J’ai été victime d’un accident de la vie le 18 juin, chute d’un escalier ayant entraîné une fracture du corps vertébrale, j’ai été en arrêt de travail 14 mois et placée en invalidité catégorie 2 par le médecin conseil de la sécurité sociale et au 1er septembre déclaré inapte à tout poste par la médecine du travail et licencié par mon employeur.  J’ai une prévoyance entreprise incapacité/invalidité /décès en quatorze mois durant mon arrêt de travail, cette assurance prévoyance a mandaté un médecin expert deux fois qui à la deuxième expertise m’a consolidé avec un taux ipp de 10 pour cent le 2 mai. Donc plus de complément de maintien de salaire et je suis convoqué par le médecin conseil de la sécurité sociale et je suis placé en invalidité catégorie 2 par le médecin conseil de la sécurité sociale. Je fais par lettre recommandée AR à la prévoyance de mon invalidité catégorie 2 à compter du 1er septembre l’assurance en prend compte, me demande d’autres documents et mandate un médecin le 20 novembre à une autre expertise médicale dans le cadre de mon invalidité. Le rapport d’expertise reçu en janvier est le même que mon expertise qui avait eu lieu le 22 mai dans le cadre de mon incapacité consolidé au 2 mai. L’état clinique du salarié est désormais compatible avec une reprise professionnelle, tout au moins à temps partiel. Le taux d’invalidité permanente partielle fonctionnelle est de 10 pour cent.  L’état clinique ne justifie pas une invalidité permanente totale.
.

Sur l’Incapacité permanente partielle

J’ai été victime d’un accident de ski il y a deux ans.
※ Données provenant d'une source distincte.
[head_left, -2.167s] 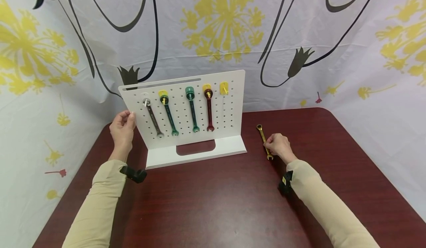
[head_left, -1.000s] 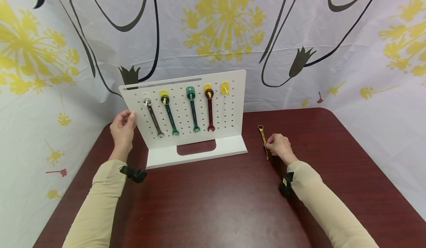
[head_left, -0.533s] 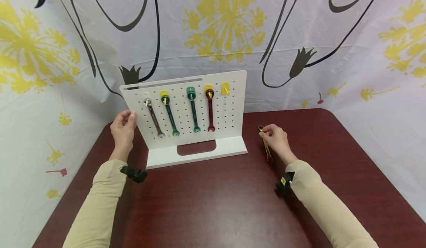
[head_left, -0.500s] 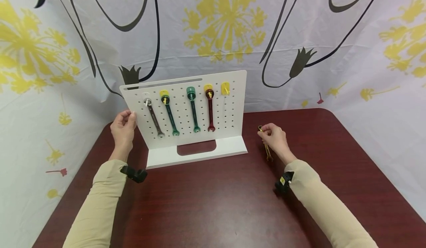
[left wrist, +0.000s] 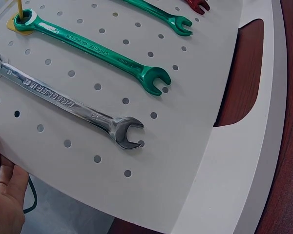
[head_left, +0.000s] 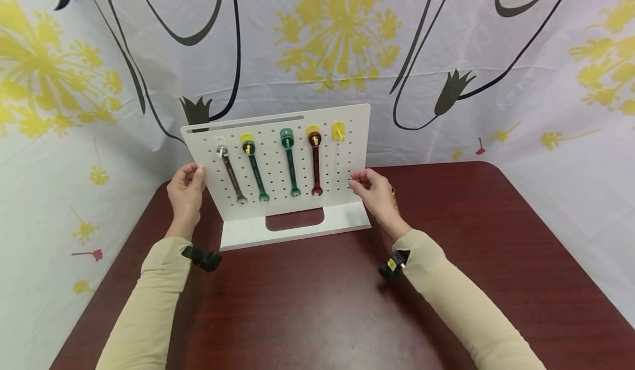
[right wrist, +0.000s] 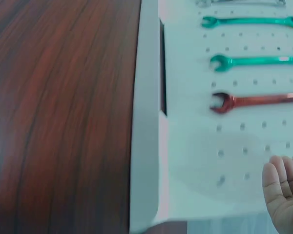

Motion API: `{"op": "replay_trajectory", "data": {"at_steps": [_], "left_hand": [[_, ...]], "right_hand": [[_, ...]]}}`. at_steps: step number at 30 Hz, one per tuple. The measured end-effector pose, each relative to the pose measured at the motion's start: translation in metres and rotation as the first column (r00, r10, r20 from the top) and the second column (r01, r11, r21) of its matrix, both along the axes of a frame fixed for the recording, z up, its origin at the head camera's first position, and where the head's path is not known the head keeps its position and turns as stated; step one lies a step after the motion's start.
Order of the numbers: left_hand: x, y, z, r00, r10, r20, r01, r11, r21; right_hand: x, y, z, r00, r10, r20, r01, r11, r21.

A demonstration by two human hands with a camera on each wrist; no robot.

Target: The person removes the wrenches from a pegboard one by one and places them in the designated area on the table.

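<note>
At its left edge, left fingers (head_left: 182, 171) grip the pegboard (head_left: 274, 163) (4 wrenches (head_left: 316, 166)).

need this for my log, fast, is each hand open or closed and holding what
Left hand: closed, holding the pegboard by its left edge.
Right hand: open, by the pegboard's right edge; nothing visible in its grip.

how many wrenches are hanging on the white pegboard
4: left to right, silver metal wrench, green metal wrench, second green metal wrench, red metal wrench; none hanging there looks hidden.
</note>
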State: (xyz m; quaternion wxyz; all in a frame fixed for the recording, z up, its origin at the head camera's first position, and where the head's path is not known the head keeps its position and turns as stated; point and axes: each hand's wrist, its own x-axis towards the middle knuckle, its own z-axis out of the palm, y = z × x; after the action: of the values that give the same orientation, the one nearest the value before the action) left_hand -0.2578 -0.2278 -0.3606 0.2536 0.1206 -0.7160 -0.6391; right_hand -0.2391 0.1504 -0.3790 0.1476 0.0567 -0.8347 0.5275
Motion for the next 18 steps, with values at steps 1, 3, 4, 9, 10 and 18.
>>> {"op": "replay_trajectory", "data": {"at_steps": [1,3,4,9,10,18], "left_hand": [[0.0,0.0,0.0,1.0,0.002,0.0,-0.002,1.0,-0.002],[0.0,0.0,0.001,1.0,0.004,0.007,-0.004,1.0,-0.008],[0.0,0.0,0.001,1.0,0.007,0.009,-0.007,1.0,-0.011],[0.001,0.0,-0.001,1.0,0.018,0.011,-0.018,1.0,-0.011],[0.001,0.0,-0.001,1.0,0.018,0.009,-0.018,1.0,-0.009],[-0.001,0.0,-0.001,1.0,0.021,-0.007,-0.021,1.0,-0.021]], "right_hand": [[-0.001,-0.004,0.001,1.0,0.001,-0.008,-0.002,1.0,-0.005],[-0.004,-0.013,0.002,1.0,0.01,-0.01,-0.01,1.0,-0.028],[-0.005,-0.017,0.003,1.0,0.013,-0.009,-0.014,0.999,-0.038],[-0.009,-0.036,0.003,0.998,0.058,0.019,-0.055,0.992,-0.115],[-0.01,-0.039,0.002,0.998,0.064,0.024,-0.061,0.99,-0.128],[-0.016,-0.051,0.001,0.993,0.104,0.047,-0.093,0.976,-0.198]]}}
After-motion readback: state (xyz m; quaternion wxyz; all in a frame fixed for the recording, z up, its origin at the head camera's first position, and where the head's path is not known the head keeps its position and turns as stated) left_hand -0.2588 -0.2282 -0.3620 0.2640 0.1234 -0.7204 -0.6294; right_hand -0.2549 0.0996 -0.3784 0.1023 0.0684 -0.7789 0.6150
Il en résulte des séquelles importantes m’empêchant de reprendre mon travail sur les marchés (je suis à mon compte). À l’occasion de l’expertise médicale, le médecin a fixé une Incapacité permanente partielle à 15 pour cent. En regardant sur votre site, je vois que ce poste n’y est pas indiqué. Vous avez parlé d’AIPP. Est-ce la même chose ? Par ailleurs, comment savoir sir le taux Incapacité permanente partielle est correct ? Non seulement je ne peux plus me servir de mon bras droit (je suis droitier) mais j’ai également des douleurs dans le dos qui m’empêche de porter mes caisses de fruits. J’ai regardé le calcul du taux d’Incapacité permanente partielle et je trouve que 15 pour cent ne sont pas assez. Pour un bras, je vois une Incapacité permanente partielle de 25 pour cent. J’ai le dos en plus moi !

Réponse de l’Association sur l’incapacité permanente partielle

Effectivement, le poste Incapacité permanente partielle correspond au poste AIPP. Il est même appelé aussi DFP. Il n’y a aucune différence, c’est juste une question de dénomination. L’Incapacité permanente partielle est la continuité de l’incapacité temporaire partielle. Elle permet de déterminer sur l’avenir les conséquences définitives. Avec la nomenclature Dintilhac les médecins ont juste changé la façon de parler de l’invalidité. Sinon, pour vérifier le calcul de l’Incapacité permanente partielle, vous pouvez vous rendre dans la rubrique calculer votre préjudice. Vous aurez ainsi des indications sur le barème du concours médical. Si vous souhaitez un chiffrage plus précis de votre Incapacité permanente partielle, vous n’avez pas d’autre choix que de saisir un médecin expert de victimes et de lui demander son avis.